Lots of discussions revolve around the concept of user experience (UX). The biggest misconception is that UX is a fancy synonym or rebranding of design. UX is not about design, however, but about the knowledge that informs the design process. The focus of UX is on users’ experience, how they feel when using and interacting with a service or product, and about how that service or product fits within their lives, behaviors and expectations.
Experience is defined as ‘knowledge gained by repeated trials,’ and UX is what we learn from observing, testing and interacting with users. Active engagement of the user is key to defining, imagining, ideating and designing a product or service that will answer an unmet opportunity.
The user is the core element that informs and determines strategy, intent and execution of a plan that is eventually realized in a product or service. Ultimately, the result should serve and support, answering an unmet opportunity.
Good UX incorporates a deep and thorough understanding of who users are, their behaviors, attitudes, expectations, latent needs and mental models.
A successful UX project starts and ends with research. It’s characterized by a genuine and on-going interaction with people, because before someone is a user of a product, he or she is an individual.
Why UX Is Not Design
Design is a product or service oriented approach that remains a fascinating intellectual exercise.
Bruno Munari, one of the most original and innovative Italian designers, created amazing design experiments. Talking forks and the Useless machines, for instance, are exquisite examples of pure design, where the designer plays with forms and shapes to reinvent the object. But UX is not about the form, it’s not even only about the function the object performs, but about the interaction between object and user, and the experience delivered.
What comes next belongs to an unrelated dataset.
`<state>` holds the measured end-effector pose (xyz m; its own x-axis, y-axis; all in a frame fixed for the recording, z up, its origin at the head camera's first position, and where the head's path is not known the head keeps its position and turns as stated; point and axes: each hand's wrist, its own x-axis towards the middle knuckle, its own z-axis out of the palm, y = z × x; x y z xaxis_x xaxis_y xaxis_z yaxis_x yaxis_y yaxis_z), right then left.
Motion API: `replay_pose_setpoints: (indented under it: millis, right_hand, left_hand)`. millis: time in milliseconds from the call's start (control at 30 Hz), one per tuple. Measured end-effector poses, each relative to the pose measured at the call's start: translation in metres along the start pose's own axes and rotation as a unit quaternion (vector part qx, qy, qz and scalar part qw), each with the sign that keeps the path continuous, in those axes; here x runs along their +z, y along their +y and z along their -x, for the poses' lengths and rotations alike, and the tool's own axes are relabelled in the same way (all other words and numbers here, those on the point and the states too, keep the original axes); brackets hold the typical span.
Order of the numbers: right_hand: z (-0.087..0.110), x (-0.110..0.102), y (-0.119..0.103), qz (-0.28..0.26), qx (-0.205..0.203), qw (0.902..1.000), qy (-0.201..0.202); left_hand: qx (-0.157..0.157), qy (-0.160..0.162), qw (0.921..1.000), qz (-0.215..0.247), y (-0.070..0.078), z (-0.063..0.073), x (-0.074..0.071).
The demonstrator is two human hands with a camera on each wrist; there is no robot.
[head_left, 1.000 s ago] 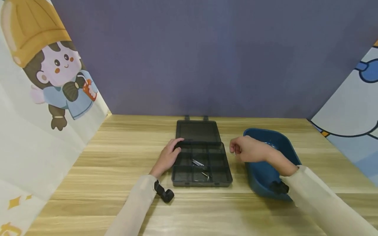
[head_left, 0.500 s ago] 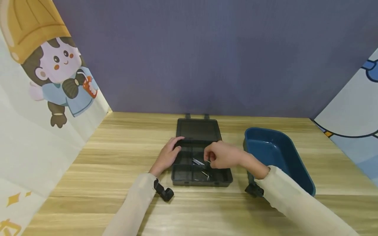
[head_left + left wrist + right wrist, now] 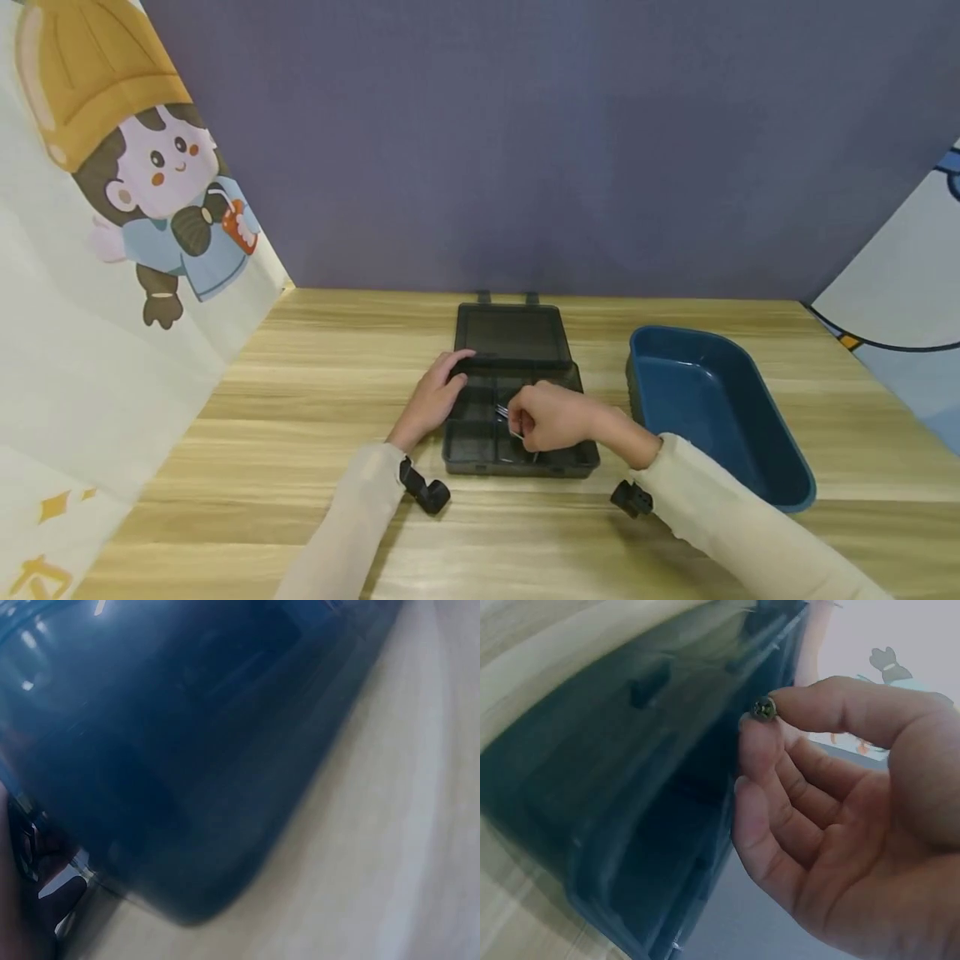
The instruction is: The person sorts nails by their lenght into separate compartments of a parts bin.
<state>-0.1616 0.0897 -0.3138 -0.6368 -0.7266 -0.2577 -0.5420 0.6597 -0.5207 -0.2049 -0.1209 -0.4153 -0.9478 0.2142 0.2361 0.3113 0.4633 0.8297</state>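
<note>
My right hand [image 3: 558,414] is over the dark translucent compartment box [image 3: 471,446]. Thumb and forefinger pinch a small screw; in the right wrist view the cross-recessed head of the screw [image 3: 763,709] faces the camera. Several shiny metal pins or screws [image 3: 501,411] lie in a middle compartment, partly covered by that hand. My left hand [image 3: 431,404] rests against the box's left side near the hinge, thumb and forefinger extended along its edge. The box's lid [image 3: 512,327] lies folded back. The left wrist view is blurred, with a dark blue shape filling much of it.
A deep blue plastic bin [image 3: 723,417] stands right of the box, beside my right forearm. The wooden table [image 3: 322,467] ends at a grey-purple back panel [image 3: 555,150]. Cartoon-printed panels [image 3: 82,350] stand at both sides.
My right hand has moved left from beside the blue bin to over the box, carrying the screw, then lower towards its front middle. My left hand has stayed at the box's edge.
</note>
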Motion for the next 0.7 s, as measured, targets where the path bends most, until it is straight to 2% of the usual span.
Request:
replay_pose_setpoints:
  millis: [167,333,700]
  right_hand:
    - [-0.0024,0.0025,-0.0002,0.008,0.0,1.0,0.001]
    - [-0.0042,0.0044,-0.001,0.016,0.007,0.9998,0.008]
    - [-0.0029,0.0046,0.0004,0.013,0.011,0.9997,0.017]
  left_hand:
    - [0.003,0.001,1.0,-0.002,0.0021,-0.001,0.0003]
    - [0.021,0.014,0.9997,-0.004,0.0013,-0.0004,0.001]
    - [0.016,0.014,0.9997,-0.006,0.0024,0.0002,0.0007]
In UX the product or service is a means to a goal. It’s a functional, seamless form that performs an action in the least evident and invasive way, improving people’s lives. In the long debate between form and function in design, UX goes a step further because its aim is to hide function in form, and form in an interaction delighting the user.
UX is all about understanding, anticipating and providing solutions that, through invisible and subtle interactions, seamlessly integrate with the user’s world of social and practical needs.
The can be achieved only by meeting the user – engaging, observing, talking to and challenging people.
The rise of qualitative research methods, such as ethnographic studies, demonstrates that UX is not mere design but a wide, encompassing strategy focused on little details that make the difference. While perhaps invisible, these details, if captured, can give birth to game-changer products and services.